Lexicanum provides a fiar bit of information, although where it doesn't provide sources, be wary, it's not always canon.

In addition, many fluff/novels links aren't always accurate either - many authors tend to take artistic license.


----------



## darklove (May 7, 2008)

All C'tan eat other C'tan.

All C'tan are powerful beyond our ability to understand. Each is fully able to destroy entire star fleets on their own.

Off all the C'tan the Nightbringer is the strongest.

I think a lot of people are drawn to the exotic and mystreious nature of the other named C'tan that have not been fully revealed, and for that reason attribute greater powers to them than they deserve. The Nightbringer only stopped because he could not find any other C'tan to eat and teh Enslavers were destroying the crop.

Don't forget that the C'tan are many millions of years older than the Chaos gods, so an analogue is a bit reduntant.


----------



## Daneel2.0 (Jul 24, 2008)

It depends on how you measure strength. 

The Deceiver is the most intelligent and the most cunning. 
The Nightbringer is the strongest physically. In a straight up brawl, he'll win
The Void Dragon had the strongest army because he was able to amplify their power somehow.
The Outsider is the least known, so I don't know where he fits in.


----------



## Exitus_10 (Jul 14, 2008)

Didn't the Void Dragon make nigh invincible warriors during the War of the Ancients but were defeated by the Iron Knights/Wraithlords? Wasn't he the God he made like a ton of War machines to go kill the Eldar scum?


----------



## Cole Deschain (Jun 14, 2008)

First of all, the C'tan are NOT analogues to the Chaos Gods... because the Immaterium is anathema to them.
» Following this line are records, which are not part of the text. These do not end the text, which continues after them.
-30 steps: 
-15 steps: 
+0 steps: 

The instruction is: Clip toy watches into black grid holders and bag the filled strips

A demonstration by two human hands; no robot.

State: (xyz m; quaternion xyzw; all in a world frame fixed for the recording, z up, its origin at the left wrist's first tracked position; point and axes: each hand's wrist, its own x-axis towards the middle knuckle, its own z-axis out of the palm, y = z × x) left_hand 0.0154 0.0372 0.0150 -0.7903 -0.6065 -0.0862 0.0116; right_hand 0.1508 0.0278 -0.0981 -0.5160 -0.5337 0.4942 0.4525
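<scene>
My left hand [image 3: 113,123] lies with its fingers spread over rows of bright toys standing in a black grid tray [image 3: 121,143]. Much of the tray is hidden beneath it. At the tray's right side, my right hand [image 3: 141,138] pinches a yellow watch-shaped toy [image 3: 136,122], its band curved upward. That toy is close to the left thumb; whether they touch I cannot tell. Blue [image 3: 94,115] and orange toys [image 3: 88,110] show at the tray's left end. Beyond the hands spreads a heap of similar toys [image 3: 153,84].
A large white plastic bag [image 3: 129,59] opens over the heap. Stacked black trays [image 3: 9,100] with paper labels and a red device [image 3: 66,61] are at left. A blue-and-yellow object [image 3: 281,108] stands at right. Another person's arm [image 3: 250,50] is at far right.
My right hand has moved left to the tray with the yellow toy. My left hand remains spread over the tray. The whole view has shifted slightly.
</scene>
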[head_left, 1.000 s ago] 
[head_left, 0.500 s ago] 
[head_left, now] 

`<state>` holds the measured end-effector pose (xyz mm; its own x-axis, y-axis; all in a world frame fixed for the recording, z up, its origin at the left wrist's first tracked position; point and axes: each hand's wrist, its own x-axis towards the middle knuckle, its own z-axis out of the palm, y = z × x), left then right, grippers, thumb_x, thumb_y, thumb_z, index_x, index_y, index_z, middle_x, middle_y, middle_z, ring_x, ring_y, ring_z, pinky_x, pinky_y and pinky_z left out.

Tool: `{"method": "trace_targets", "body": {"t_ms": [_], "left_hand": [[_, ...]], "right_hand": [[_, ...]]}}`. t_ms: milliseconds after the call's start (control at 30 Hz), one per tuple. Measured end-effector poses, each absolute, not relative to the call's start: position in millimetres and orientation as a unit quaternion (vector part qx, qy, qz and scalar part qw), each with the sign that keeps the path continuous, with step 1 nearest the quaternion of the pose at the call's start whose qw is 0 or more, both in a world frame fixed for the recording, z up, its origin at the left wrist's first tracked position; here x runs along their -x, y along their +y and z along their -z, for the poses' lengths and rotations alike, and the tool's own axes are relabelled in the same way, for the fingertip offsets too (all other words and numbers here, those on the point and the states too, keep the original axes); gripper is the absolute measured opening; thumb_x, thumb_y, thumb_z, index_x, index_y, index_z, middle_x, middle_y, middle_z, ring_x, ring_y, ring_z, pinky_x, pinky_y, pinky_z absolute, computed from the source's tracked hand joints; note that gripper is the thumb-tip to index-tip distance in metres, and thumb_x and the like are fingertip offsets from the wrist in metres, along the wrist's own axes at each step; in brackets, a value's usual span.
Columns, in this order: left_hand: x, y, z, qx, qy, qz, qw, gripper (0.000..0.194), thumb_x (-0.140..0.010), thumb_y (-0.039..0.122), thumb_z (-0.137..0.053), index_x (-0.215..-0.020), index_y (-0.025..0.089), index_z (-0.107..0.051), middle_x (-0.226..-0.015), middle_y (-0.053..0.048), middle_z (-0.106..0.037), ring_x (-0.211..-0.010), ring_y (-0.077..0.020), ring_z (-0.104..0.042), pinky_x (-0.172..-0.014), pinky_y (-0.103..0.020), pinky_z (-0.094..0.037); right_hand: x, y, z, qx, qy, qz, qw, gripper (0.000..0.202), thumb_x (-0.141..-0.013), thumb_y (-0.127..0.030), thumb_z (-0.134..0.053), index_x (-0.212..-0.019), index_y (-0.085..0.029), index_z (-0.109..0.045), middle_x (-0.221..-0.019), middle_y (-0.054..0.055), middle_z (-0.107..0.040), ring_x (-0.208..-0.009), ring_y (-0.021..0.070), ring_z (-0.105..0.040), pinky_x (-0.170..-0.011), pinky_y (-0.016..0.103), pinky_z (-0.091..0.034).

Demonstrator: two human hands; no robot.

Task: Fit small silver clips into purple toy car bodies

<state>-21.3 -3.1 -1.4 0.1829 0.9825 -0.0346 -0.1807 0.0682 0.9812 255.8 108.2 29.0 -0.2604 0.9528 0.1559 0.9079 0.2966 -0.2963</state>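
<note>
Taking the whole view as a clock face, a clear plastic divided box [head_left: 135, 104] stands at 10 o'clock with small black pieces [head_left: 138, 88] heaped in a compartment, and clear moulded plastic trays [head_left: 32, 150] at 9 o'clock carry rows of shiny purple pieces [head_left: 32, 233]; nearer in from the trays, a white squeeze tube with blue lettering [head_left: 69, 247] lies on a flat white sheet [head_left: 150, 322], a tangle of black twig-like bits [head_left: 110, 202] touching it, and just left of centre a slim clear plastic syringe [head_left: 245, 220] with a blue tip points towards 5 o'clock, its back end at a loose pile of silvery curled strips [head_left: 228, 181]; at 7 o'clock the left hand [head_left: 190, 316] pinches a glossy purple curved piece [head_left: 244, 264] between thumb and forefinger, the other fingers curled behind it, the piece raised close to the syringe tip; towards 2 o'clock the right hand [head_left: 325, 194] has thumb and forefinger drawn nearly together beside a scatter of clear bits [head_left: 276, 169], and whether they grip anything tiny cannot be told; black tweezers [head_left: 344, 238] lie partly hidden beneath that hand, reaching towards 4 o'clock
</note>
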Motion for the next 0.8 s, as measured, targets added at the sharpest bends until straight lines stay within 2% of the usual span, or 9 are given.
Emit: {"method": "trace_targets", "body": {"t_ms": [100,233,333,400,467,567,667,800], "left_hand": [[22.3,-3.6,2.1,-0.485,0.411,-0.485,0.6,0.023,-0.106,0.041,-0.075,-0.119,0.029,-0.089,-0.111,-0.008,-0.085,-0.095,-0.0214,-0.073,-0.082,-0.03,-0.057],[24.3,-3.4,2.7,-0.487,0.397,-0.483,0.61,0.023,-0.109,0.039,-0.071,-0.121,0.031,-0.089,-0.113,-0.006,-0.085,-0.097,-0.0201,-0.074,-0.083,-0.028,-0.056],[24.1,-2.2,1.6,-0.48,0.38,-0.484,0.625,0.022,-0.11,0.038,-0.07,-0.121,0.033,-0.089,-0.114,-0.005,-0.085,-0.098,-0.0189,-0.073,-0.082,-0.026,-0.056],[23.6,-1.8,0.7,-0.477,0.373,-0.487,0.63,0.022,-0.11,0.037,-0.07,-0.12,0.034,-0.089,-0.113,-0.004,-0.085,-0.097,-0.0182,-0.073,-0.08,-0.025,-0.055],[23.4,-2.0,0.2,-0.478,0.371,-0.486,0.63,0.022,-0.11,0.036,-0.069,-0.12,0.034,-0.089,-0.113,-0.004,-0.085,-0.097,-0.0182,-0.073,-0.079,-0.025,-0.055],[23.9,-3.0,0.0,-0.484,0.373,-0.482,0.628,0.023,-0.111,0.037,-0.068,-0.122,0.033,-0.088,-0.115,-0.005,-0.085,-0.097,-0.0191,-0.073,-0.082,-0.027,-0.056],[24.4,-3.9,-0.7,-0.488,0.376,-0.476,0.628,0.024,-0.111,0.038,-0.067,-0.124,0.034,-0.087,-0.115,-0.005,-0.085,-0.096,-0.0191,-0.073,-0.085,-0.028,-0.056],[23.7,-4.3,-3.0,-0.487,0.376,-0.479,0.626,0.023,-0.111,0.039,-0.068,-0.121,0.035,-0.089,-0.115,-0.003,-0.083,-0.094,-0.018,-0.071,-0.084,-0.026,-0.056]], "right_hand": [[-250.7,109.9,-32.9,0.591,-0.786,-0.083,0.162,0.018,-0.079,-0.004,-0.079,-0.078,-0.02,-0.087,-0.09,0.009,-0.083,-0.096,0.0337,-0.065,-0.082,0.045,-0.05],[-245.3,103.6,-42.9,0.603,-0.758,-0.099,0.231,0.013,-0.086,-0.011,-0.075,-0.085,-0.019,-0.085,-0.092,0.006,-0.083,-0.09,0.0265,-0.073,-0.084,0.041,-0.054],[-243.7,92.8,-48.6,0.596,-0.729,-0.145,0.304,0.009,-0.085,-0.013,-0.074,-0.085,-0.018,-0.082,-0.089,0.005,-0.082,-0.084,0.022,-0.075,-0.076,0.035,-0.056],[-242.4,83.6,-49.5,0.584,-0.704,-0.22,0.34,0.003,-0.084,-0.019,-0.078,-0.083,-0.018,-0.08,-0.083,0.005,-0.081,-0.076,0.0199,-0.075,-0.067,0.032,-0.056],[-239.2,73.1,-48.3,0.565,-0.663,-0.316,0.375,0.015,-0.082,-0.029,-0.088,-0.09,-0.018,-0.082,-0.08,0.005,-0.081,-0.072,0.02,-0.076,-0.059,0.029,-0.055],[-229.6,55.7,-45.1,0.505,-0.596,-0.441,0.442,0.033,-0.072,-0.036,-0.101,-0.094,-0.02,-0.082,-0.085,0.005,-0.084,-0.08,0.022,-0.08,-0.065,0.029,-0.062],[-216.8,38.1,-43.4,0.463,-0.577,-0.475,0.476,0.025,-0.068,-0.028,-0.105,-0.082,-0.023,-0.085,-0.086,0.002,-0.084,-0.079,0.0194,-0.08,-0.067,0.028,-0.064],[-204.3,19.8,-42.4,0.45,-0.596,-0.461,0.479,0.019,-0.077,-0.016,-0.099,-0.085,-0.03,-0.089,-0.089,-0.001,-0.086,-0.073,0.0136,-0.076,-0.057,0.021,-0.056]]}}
So god to god comparisons are doomed.


----------



## Lord Lucius (Sep 18, 2008)

arent enslavers just giant brains that live half there lives in the warp but ARENT deamons


----------



## Daneel2.0 (Jul 24, 2008)

Exitus_10 said:


> Didn't the Void Dragon make nigh invincible warriors during the War of the Ancients but were defeated by the Iron Knights/Wraithlords? Wasn't he the God he made like a ton of War machines to go kill the Eldar scum?


I don't recall them being defeated by anyone. There are a couple of references to him that state his army was the biggest and invincible though


----------



## Vaz (Mar 19, 2008)

Cole Deschain said:


> First of all, the C'tan are NOT analogues to the Chaos Gods... because the Immaterium is anathema to them.
> 
> So god to god comparisons are doomed.


Thanks for pointing that out. Still, if you bothered to read, you would see that it is a loose representation, not a word for word opposite, fighing fire with fire.

Just because the Imperium is ananthema, it's not hard to see that they have a trickster god, a war god, a death god, and a god of pleasure/gluttony.


----------